*TASK INSTRUCTIONS*
Only a slice of the listing below is wanted. Retype the lines from the one containing "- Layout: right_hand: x" through the one containing "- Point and", exactly, both ends included.
[SUPPLIED INFORMATION — start]
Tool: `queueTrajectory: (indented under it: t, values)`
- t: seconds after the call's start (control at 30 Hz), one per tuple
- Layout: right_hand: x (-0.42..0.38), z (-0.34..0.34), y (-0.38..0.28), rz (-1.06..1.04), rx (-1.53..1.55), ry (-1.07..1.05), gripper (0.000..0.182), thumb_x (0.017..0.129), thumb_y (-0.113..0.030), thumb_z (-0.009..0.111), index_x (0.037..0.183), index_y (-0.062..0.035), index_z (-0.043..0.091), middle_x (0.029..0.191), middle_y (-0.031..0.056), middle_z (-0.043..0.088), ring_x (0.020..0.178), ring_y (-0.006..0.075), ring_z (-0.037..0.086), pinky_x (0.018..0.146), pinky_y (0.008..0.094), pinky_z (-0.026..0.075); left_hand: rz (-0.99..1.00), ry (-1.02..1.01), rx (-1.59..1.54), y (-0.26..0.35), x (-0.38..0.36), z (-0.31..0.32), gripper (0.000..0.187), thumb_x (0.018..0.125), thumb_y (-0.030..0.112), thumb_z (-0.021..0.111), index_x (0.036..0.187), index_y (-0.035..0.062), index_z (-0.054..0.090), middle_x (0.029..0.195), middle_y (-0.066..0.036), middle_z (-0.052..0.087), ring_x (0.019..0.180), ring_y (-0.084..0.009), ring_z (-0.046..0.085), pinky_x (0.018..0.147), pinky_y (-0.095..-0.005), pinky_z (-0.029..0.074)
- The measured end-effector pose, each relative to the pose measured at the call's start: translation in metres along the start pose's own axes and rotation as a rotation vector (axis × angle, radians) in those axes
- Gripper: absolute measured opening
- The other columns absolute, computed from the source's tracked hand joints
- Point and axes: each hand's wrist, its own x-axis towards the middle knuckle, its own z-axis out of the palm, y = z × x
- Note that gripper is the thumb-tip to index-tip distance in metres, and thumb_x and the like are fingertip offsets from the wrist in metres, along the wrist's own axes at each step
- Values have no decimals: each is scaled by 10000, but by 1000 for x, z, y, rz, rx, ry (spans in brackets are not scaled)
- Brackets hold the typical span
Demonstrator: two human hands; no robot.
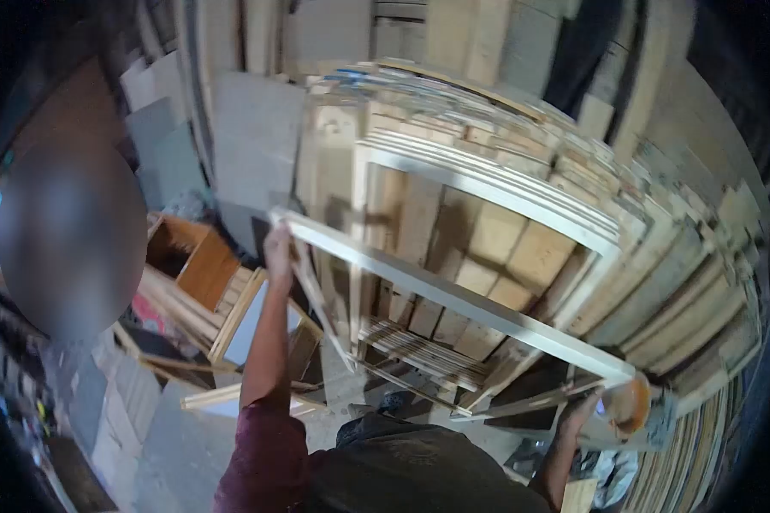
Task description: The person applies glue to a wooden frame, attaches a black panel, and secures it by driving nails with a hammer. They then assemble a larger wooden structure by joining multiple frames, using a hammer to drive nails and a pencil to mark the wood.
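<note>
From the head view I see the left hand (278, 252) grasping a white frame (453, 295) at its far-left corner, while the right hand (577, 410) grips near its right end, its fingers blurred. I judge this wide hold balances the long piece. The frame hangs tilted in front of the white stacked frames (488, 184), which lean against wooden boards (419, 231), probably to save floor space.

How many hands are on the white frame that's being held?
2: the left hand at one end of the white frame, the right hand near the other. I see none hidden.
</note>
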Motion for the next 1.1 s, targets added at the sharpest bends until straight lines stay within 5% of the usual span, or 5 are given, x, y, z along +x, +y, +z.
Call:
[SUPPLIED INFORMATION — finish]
*EXERCISE RESULT*
- Layout: right_hand: x (-0.42..0.38), z (-0.34..0.34), y (-0.38..0.28), rz (-1.06..1.04), rx (-1.53..1.55), ry (-1.07..1.05), gripper (0.000..0.182), thumb_x (0.017..0.129), thumb_y (-0.113..0.030), thumb_z (-0.009..0.111), index_x (0.037..0.183), index_y (-0.062..0.035), index_z (-0.043..0.091), middle_x (0.029..0.191), middle_y (-0.031..0.056), middle_z (-0.043..0.088), ring_x (0.020..0.178), ring_y (-0.006..0.075), ring_z (-0.037..0.086), pinky_x (0.018..0.146), pinky_y (0.008..0.094), pinky_z (-0.026..0.075); left_hand: rz (-0.99..1.00), ry (-1.02..1.01), rx (-1.59..1.54), y (-0.26..0.35), x (-0.38..0.36), z (-0.31..0.32), gripper (0.000..0.187), thumb_x (0.018..0.125), thumb_y (-0.030..0.112), thumb_z (-0.021..0.111), index_x (0.036..0.187), index_y (-0.035..0.062), index_z (-0.054..0.090), middle_x (0.029..0.195), middle_y (-0.066..0.036), middle_z (-0.052..0.087), ring_x (0.019..0.180), ring_y (-0.084..0.009), ring_z (-0.046..0.085), pinky_x (0.018..0.147), pinky_y (-0.095..-0.005), pinky_z (-0.029..0.074)
- The measured end-effector pose, each relative to the pose measured at the call's start: translation in metres along the start pose's own axes and rotation as a rotation vector (axis × angle, radians) in those axes
- Gripper: absolute measured opening
- The other columns absolute, computed from the source's tracked hand joints
- Point and axes: each hand's wrist, its own x-axis towards the middle knuckle, its own z-axis out of the palm, y = z × x

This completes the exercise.